I was not angry, frustrated, jealous, annoyed or sad. I felt N O T H I N G!
I remember thinking "why don't I feel anything?, this is strange" but, since I felt nothing, I didn't really feel concerned about that either. I just went to bed.

This morning I woke up and all of a sudden all of my thoughts and emotions rushed to that image of my gorgeous princess crying over what I, the evil witch mother, had done to her. I immediately wondered if she had slept well, I prayed that she had slept well, I prayed for God to protect her from me, for God to heal whatever scars I may have caused. I tried to talk to Loren about it and was so overcome by tears and the tightness in my throat that I couldn't finish the thought. It was as if all the emotions I should have felt last night and all through the night had finally caught up to me and were crashing into me one after the other.

See what I mean by "defective"? This is not normal.

Not that I am trying to excuse my behavior with "my brain is broken". I completely take responsibility for all my mistakes, shortcomings and displays of unabashed bitchiness. But I have to do something! this is not OK.

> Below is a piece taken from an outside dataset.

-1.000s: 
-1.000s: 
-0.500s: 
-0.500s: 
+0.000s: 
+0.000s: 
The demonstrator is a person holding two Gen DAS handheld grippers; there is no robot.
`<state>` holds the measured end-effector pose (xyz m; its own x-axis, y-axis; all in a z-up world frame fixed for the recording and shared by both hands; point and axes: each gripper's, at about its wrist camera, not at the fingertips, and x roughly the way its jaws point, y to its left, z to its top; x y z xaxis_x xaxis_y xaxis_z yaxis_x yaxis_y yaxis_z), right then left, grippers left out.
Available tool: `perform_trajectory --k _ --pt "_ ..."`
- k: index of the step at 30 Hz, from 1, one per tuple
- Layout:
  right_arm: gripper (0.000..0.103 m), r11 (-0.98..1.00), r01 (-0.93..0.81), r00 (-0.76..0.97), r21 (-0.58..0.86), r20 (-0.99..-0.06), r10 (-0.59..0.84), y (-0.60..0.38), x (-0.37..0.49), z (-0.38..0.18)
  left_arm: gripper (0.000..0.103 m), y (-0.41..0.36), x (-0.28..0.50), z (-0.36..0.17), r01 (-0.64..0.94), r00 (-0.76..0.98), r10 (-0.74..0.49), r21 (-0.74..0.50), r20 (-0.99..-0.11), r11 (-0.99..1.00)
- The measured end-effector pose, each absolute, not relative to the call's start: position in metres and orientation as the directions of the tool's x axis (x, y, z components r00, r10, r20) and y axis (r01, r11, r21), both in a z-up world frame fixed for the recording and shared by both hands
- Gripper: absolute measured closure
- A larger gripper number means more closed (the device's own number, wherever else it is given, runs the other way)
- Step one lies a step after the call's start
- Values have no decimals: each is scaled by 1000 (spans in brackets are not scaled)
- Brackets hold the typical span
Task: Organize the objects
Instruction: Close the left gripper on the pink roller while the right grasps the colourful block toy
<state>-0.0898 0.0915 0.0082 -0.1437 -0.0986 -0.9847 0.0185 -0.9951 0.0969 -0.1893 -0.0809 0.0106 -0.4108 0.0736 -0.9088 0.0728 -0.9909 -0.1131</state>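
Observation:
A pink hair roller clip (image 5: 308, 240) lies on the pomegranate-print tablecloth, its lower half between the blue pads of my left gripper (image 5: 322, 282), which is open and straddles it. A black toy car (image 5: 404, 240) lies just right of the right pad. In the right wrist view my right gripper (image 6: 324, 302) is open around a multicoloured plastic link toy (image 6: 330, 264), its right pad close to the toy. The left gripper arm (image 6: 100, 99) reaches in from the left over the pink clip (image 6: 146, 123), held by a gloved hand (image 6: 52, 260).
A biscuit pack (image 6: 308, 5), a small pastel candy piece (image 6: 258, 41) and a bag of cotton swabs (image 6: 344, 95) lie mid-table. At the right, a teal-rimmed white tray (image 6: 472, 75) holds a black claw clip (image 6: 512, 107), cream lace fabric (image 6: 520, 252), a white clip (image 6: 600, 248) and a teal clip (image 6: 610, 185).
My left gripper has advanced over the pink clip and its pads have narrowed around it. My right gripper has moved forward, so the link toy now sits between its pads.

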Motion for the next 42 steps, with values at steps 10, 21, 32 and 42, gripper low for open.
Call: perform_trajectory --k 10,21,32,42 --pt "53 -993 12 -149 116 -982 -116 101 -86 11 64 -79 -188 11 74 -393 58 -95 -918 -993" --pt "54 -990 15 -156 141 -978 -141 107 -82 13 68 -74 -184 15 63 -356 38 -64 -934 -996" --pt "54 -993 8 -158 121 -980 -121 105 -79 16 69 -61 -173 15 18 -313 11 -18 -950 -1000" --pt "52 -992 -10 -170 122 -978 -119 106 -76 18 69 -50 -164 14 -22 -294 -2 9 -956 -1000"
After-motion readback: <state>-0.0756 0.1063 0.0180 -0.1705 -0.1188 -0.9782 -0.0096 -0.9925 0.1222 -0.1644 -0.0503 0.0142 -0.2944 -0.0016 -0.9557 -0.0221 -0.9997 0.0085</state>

By the way, I cannot blame my diet (or my liver!) for this one. I had eaten mostly raw (a little chicken on the salad, a little popcorn for snack, a little hard boiled egg on the second salad). I have been doing pretty well since the Easter brunch fiasco, keeping my weight steady and even losing a little more off my hips!

But anyway... (I am finally getting to the point, you are so patient!) I know I don't want to go to a medical doctor with this, and before I start going to other people for help of any kind I KNOW there are things I should try first.

So, starting today, I will be exercising for at least 20 minutes every day and meditating for at least 15 minutes every day...

and trying very, VERY hard to be super nice, especially to L1.